Action item: Give back exactly the stretch of data below from the line holding "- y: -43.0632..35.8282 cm" through the line holding "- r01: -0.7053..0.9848", both ends included, and leave the remaining lines out.

Supplied data:
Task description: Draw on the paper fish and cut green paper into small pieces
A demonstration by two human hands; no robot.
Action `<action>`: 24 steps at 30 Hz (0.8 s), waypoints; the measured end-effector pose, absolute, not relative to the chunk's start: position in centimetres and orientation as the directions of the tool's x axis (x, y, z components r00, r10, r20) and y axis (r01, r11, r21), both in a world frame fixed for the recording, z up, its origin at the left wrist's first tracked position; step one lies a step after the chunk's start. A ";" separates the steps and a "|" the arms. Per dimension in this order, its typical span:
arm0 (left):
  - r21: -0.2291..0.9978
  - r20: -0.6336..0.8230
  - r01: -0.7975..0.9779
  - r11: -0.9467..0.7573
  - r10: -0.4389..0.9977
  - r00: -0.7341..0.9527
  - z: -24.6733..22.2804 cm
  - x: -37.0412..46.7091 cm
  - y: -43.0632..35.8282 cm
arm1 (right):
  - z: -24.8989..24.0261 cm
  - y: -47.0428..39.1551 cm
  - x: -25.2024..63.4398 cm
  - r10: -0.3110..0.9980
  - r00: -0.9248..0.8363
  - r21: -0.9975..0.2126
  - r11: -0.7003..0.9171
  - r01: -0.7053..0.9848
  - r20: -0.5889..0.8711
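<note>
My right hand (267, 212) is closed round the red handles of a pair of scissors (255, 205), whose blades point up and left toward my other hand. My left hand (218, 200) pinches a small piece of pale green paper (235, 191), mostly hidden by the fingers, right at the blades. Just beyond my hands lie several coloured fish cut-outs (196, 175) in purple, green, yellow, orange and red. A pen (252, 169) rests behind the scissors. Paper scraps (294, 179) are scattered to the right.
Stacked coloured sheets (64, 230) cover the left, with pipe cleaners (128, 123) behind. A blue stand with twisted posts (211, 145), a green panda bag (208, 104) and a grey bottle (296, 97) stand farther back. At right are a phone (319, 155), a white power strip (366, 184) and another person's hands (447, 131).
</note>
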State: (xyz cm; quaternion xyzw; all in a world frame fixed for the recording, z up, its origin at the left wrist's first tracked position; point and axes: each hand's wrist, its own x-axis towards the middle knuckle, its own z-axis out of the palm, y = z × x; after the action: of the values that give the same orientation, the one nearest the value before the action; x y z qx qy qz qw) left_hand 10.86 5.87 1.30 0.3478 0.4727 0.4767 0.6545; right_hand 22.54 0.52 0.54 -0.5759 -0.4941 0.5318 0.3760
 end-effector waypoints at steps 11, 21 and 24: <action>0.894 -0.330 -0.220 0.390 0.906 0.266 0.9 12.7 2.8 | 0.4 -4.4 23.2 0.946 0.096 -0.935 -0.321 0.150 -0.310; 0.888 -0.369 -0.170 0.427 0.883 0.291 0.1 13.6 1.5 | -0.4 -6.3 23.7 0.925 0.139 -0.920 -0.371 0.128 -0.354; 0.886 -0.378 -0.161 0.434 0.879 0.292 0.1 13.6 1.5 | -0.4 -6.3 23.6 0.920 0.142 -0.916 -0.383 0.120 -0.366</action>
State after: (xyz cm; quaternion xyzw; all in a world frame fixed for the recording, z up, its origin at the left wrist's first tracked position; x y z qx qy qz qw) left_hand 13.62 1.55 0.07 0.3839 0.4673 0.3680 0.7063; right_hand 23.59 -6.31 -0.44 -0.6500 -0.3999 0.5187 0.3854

Final answer:
  - y: -43.0632..35.8282 cm
arm1 (right):
  - z: -24.8989..24.0261 cm
  - y: -47.0428..39.1551 cm
  - x: -25.2024..63.4398 cm
  - r10: -0.3110..0.9980
  - r00: -0.9248..0.8363
  - r21: -0.9975..0.2126
  - r11: -0.7003..0.9171
  - r01: -0.7053..0.9848

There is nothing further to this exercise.